/---
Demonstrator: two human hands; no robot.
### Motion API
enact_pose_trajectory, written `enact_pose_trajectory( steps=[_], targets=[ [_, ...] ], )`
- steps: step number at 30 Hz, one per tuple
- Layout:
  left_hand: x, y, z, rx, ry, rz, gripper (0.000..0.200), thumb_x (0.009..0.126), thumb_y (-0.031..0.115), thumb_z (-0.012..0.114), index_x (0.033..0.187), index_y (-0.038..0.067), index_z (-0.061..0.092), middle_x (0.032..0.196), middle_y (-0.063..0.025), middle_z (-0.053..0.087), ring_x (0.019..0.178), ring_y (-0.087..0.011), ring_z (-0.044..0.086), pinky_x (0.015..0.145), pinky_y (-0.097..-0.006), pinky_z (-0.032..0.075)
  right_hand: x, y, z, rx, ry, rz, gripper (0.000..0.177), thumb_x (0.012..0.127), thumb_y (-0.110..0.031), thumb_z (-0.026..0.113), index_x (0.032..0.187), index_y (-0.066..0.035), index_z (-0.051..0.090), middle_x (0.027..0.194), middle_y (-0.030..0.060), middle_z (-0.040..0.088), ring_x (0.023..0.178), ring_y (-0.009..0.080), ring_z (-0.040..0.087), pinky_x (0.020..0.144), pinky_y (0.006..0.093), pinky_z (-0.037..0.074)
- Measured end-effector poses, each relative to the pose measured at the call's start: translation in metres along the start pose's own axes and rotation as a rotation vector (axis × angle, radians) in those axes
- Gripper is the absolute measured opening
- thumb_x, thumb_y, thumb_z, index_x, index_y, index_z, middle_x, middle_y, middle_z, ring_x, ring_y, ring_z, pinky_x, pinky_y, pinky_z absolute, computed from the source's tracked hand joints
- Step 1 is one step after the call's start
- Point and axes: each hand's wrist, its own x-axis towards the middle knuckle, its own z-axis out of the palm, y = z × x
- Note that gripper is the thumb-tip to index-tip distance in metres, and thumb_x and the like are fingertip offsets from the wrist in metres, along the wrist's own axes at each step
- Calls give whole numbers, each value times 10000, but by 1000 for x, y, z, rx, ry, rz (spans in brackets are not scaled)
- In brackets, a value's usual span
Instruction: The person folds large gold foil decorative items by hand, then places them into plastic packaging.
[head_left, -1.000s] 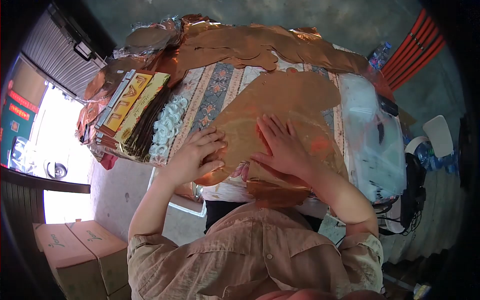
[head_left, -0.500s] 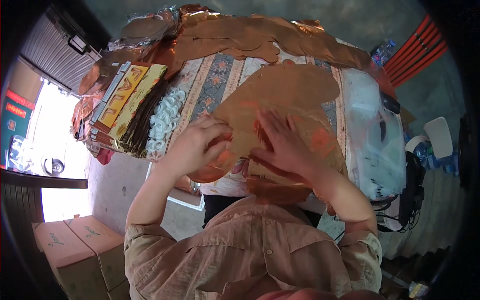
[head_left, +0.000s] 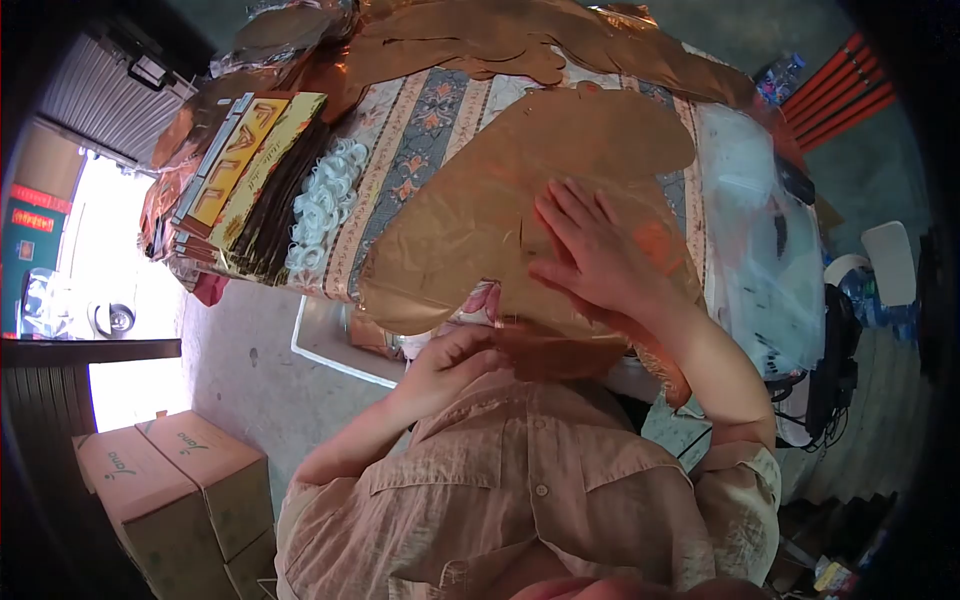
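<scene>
A large flat copper-brown foil shape with rounded lobes lies on the patterned tablecloth in front of me. My right hand rests flat on its right part, fingers spread, holding nothing. At the near table edge, my left hand has its fingers bent together beside the lower foil flap; its fingertips reach the flap's left edge, and the grip is too small to make out. Pink-patterned cloth shows in the notch between the foil's lower parts.
Stacked FALL packets and white rings lie at the left. More brown foil shapes line the far edge. Clear plastic bags lie at the right. Cartons stand on the floor at lower left.
My left hand has moved down and right, from the foil's left side to the near edge. My right hand has shifted slightly up and right over the foil. The view has shifted a little.
</scene>
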Motion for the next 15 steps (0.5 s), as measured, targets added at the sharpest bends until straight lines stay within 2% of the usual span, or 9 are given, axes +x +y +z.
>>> enact_pose_trajectory(
  steps=[1, 2, 6, 8, 11, 15],
  targets=[
    [4, -1, 4, -229, -34, -47, 230, 977, 95, 538, 1159, -42, 564, 1002, -48, 649, 920, -104, 609, 845, -262, 485, 1, -2, 1, -32, -4, 13, 766, 866, -464, 621, 1430, -22, 352, 1518, 198, 276, 1431, 341, 221, 1144, 510, 191],
    [7, 2, 9, -229, -9, -32, 168, 978, 90, 537, 1089, -26, 588, 961, -29, 643, 880, -89, 598, 812, -247, 480, 2, -4, 1, -66, -9, 27, 758, 874, -474, 604, 1428, -21, 354, 1517, 200, 277, 1427, 345, 228, 1140, 508, 200],
    [5, 3, 3, -261, -15, -23, 141, 976, 93, 542, 1042, -13, 607, 940, -10, 645, 854, -71, 586, 782, -233, 471, 2, -8, 6, -84, 12, 55, 753, 886, -494, 576, 1435, -33, 347, 1516, 200, 280, 1423, 352, 235, 1131, 509, 210],
    [1, -6, -5, -166, 44, 14, 121, 975, 104, 550, 986, 7, 622, 891, 14, 637, 820, -52, 568, 752, -218, 455, 1, -10, 9, -48, 45, 81, 758, 889, -503, 569, 1445, -45, 334, 1517, 197, 279, 1423, 357, 232, 1130, 512, 204],
    [-2, -6, -9, -290, 45, -19, 132, 979, 117, 555, 980, -2, 611, 924, 6, 643, 849, -51, 570, 773, -221, 467, 2, -14, 15, -96, 61, 89, 759, 895, -506, 560, 1452, -50, 321, 1522, 200, 269, 1428, 357, 222, 1134, 520, 189],
    [-1, -3, -9, -284, 16, -35, 131, 981, 116, 551, 987, -3, 606, 911, 10, 635, 849, -49, 569, 771, -221, 471, 3, -14, 13, -111, 53, 89, 760, 898, -500, 558, 1458, -49, 314, 1528, 200, 259, 1435, 357, 205, 1136, 531, 175]
  ],
)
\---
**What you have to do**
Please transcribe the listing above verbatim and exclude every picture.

**Your solution**
Demonstrator: two human hands; no robot.
### Motion API
enact_pose_trajectory, written `enact_pose_trajectory( steps=[_], targets=[ [_, ...] ], )`
- steps: step number at 30 Hz, one per tuple
- Layout:
  left_hand: x, y, z, rx, ry, rz, gripper (0.000..0.200), thumb_x (0.009..0.126), thumb_y (-0.031..0.115), thumb_z (-0.012..0.114), index_x (0.033..0.187), index_y (-0.038..0.067), index_z (-0.061..0.092), middle_x (0.032..0.196), middle_y (-0.063..0.025), middle_z (-0.053..0.087), ring_x (0.019..0.178), ring_y (-0.087..0.011), ring_z (-0.044..0.086), pinky_x (0.015..0.145), pinky_y (-0.097..-0.006), pinky_z (-0.032..0.075)
  right_hand: x, y, z, rx, ry, rz, gripper (0.000..0.177), thumb_x (0.012..0.127), thumb_y (-0.110..0.031), thumb_z (-0.026..0.113), index_x (0.032..0.187), index_y (-0.066..0.035), index_z (-0.051..0.090), middle_x (0.027..0.194), middle_y (-0.030..0.060), middle_z (-0.040..0.088), ring_x (0.023..0.178), ring_y (-0.009..0.080), ring_z (-0.040..0.087), pinky_x (0.020..0.144), pinky_y (0.006..0.093), pinky_z (-0.037..0.074)
- Measured end-effector poses, each relative to the pose measured at the call's start: translation in metres along the start pose's own axes and rotation as a rotation vector (axis × angle, radians) in those axes
- Gripper is the absolute measured opening
- thumb_x, thumb_y, thumb_z, index_x, index_y, index_z, middle_x, middle_y, middle_z, ring_x, ring_y, ring_z, pinky_x, pinky_y, pinky_z absolute, computed from the source's tracked hand joints
- Step 1 is one step after the call's start
- Point and axes: each hand's wrist, its own x-axis towards the middle knuckle, its own z-axis out of the palm, y = z × x
- Note that gripper is the thumb-tip to index-tip distance in metres, and thumb_x and the like are fingertip offsets from the wrist in metres, along the wrist's own axes at each step
- Calls give whole numbers, each value times 10000, but by 1000 for x, y, z, rx, ry, rz (spans in brackets are not scaled)
- In brackets, a value's usual span
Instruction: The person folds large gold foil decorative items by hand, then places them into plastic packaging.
[head_left, -1.000s] 
[head_left, -0.500s] 
[head_left, +0.000s] 
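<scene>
A large flat copper-brown foil shape with rounded lobes lies on the patterned tablecloth in front of me. My right hand rests flat on its right part, fingers spread, holding nothing. At the near table edge, my left hand has its fingers bent together beside the lower foil flap; its fingertips reach the flap's left edge, and the grip is too small to make out. Pink-patterned cloth shows in the notch between the foil's lower parts.
Stacked FALL packets and white rings lie at the left. More brown foil shapes line the far edge. Clear plastic bags lie at the right. Cartons stand on the floor at lower left.
My left hand has moved down and right, from the foil's left side to the near edge. My right hand has shifted slightly up and right over the foil. The view has shifted a little.
</scene>
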Motion for the next 15 steps (0.5 s), as measured, targets added at the sharpest bends until straight lines stay within 2% of the usual span, or 9 are given, axes +x +y +z.
>>> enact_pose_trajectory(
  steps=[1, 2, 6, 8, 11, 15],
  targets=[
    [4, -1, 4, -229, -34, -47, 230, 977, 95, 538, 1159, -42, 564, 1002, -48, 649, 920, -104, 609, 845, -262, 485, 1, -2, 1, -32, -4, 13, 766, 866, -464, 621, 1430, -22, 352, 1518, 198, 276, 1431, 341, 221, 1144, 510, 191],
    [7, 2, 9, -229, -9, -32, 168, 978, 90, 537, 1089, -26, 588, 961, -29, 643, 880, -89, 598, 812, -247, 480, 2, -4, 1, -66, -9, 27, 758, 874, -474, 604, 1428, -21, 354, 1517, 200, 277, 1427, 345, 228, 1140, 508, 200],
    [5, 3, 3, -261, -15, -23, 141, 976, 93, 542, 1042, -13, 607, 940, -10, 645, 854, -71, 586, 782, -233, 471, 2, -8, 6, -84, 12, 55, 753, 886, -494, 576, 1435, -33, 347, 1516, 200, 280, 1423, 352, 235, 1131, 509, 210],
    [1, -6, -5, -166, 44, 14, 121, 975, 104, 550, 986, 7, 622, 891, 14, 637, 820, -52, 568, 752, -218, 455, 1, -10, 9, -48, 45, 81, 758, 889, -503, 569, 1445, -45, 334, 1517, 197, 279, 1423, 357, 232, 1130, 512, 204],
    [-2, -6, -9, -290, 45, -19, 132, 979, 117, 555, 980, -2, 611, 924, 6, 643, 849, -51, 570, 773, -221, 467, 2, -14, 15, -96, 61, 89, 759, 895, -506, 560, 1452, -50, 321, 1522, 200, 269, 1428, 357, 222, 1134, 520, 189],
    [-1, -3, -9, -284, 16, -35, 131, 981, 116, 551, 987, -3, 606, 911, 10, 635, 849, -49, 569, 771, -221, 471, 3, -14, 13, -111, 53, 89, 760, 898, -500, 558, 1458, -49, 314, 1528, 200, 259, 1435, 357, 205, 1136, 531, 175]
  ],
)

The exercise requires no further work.